INPUT DATA:
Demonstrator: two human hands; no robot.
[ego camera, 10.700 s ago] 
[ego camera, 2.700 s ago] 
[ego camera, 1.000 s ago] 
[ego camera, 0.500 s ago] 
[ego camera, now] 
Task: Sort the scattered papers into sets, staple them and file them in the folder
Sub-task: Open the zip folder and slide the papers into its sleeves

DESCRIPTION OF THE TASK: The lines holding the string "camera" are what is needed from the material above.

ANSWER SECTION:
[ego camera, 10.700 s ago] 
[ego camera, 2.700 s ago] 
[ego camera, 1.000 s ago] 
[ego camera, 0.500 s ago] 
[ego camera, now] 

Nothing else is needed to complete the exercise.